# Prairie Primer



## Mrs. Jo (Jun 5, 2007)

Has anyone tried this before? I think we are going to do it with my son and daughter. I'm looking for the books that go along with it. Will write a list later, after dinner. Also looking for the prairie girl costume size 10-12 and 5-6, so we can do the Laura Days in September. 

Looking for Laura Ingalls Wilder Songbook
and Laura Ingalls Wilder Country and some others. If you want to sell can you p.m. me?


----------



## Ohio dreamer (Apr 6, 2006)

We did this for a few years when the kids were young. My son was 9 and 10, since it was a "girls" book we did 2-3 books at the beginning of each year for two years. We then went to a different unit study for the remainder of the year (we never finished PP as DS "outgrew" his interest in the books). They always wanted to continue, but I was afraid I would burn him out on the books. It was also a way for us to keep a connection to the US, we were living in Europe at the time.

I'm thinking of doing it again in 2012 with DD as she was only 4 & 5 before so sh didn get as much out of it...although she loved to bonnets we made.... she will be 9/10 in 2012, and I think she will enjoy doing it again.


----------



## joyfulheart (Mar 26, 2009)

Ive never heard of this. Is there a link I can check it out?

Thanks!


----------



## Ohio dreamer (Apr 6, 2006)

you can find it cheaper on e-bay and such, but here's a link to the publisher.

http://www.cadroncreek.com/Merchant2/merchant.mvc?Screen=PROD&Product_Code=Pioneer_001


----------



## gunsmithgirl (Sep 28, 2003)

We used it last year for my 2 of my girls. My oldest loved it as she is very hands on and liked all the activities.

Here is a blog I found that follows one family year of schooling while using the book. It had a lot of great links to a lot of the studies used in the primer.
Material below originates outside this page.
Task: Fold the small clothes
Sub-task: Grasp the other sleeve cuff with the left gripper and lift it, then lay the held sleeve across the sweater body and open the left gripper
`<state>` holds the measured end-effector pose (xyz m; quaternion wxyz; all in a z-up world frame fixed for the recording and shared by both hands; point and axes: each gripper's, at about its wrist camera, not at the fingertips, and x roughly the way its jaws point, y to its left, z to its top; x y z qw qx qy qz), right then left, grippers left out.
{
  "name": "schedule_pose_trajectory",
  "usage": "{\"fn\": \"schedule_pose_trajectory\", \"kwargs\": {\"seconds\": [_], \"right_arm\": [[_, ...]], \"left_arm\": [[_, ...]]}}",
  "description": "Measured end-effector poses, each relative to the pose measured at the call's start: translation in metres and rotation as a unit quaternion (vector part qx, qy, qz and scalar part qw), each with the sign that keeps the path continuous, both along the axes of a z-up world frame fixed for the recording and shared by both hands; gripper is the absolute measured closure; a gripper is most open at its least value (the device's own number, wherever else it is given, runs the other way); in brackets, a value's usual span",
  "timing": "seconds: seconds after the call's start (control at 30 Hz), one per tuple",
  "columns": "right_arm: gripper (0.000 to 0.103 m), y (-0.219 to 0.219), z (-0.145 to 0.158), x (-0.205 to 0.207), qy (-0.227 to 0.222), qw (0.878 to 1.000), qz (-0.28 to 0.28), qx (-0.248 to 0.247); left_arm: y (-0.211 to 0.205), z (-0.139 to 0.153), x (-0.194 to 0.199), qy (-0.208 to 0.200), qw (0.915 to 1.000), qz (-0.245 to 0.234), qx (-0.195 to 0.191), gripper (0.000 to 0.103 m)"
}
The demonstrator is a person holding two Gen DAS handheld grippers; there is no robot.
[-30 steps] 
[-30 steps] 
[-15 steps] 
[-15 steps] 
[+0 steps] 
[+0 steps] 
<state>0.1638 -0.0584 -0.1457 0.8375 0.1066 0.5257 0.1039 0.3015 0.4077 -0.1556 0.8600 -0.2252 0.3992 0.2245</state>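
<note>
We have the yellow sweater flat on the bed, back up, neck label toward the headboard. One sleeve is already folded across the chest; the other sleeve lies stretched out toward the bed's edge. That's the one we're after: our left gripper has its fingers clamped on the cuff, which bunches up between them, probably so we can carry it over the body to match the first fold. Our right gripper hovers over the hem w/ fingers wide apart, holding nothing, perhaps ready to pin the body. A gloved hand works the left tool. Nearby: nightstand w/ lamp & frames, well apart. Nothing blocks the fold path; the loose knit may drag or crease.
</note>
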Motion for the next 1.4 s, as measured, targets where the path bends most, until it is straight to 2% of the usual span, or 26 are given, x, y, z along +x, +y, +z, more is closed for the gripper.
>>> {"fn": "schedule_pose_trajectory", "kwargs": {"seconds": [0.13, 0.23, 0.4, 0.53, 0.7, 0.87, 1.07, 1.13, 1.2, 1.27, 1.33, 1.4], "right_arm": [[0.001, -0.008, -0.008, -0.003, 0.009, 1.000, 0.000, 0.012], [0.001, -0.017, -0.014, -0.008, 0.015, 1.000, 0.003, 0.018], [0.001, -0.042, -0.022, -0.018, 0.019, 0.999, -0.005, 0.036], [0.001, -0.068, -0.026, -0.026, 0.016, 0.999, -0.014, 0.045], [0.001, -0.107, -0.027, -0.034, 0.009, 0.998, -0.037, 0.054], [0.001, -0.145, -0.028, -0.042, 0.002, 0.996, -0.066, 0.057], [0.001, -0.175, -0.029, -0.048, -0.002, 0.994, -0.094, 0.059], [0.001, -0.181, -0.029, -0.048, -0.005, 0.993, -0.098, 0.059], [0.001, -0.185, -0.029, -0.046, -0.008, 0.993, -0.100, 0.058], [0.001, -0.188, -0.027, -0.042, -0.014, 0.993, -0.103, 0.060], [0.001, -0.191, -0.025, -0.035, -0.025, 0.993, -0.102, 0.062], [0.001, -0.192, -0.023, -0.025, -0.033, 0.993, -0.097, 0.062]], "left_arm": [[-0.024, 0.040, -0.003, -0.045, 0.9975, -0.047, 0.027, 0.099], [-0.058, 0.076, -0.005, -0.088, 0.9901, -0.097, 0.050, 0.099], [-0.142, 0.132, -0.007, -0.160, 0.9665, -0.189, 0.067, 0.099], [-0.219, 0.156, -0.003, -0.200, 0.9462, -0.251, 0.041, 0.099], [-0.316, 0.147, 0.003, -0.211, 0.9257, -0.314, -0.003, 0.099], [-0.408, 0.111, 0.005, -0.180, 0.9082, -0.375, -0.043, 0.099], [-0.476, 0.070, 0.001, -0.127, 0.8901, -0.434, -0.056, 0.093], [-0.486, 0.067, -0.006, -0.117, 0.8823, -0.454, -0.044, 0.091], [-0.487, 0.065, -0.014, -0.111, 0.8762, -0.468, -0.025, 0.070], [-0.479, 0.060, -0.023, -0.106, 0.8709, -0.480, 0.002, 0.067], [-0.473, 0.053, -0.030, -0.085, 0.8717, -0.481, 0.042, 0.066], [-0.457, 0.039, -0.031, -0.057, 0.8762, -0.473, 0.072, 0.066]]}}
http://welovetheprairieprimer.blogspot.com/

I wouldn't do it again for a whole year, but I did like Ohio Dreamers Idea of using it for just a few books at the beginning of the year. Maybe I will do that with the other kids when they are ready for it or do a few books in the summer.


----------



## mammabooh (Sep 1, 2004)

We're going to do this with a bunch of other families this coming school year. We'll all read the books at home and then get together for crafts, songs, scripture recitation, and other adventures that go along with the books. I don't know if our 9-year-old son is looking forward to it, but I sure am!


----------



## mekasmom (Jan 19, 2010)

Mrs. Jo said:


> Has anyone tried this before? I think we are going to do it with my son and daughter. I'm looking for the books that go along with it. Will write a list later, after dinner. Also looking for the prairie girl costume size 10-12 and 5-6, so we can do the Laura Days in September.
> 
> Looking for Laura Ingalls Wilder Songbook
> and Laura Ingalls Wilder Country and some others. If you want to sell can you p.m. me?


You can call your local book dealer to buy them or get them from Christian Book Distributors. Get the Little House Recipe book too, you will love it. I didn't feel the craft book is worth the price, but song book and tape and the cookbook are awesome.
As far as the other books that go with the unit study, use the library. There are dozens of books on bears, wolves, trains, etc. You will need the Primer and the Little House books, but other than that you don't have to spend a lot of money for it. 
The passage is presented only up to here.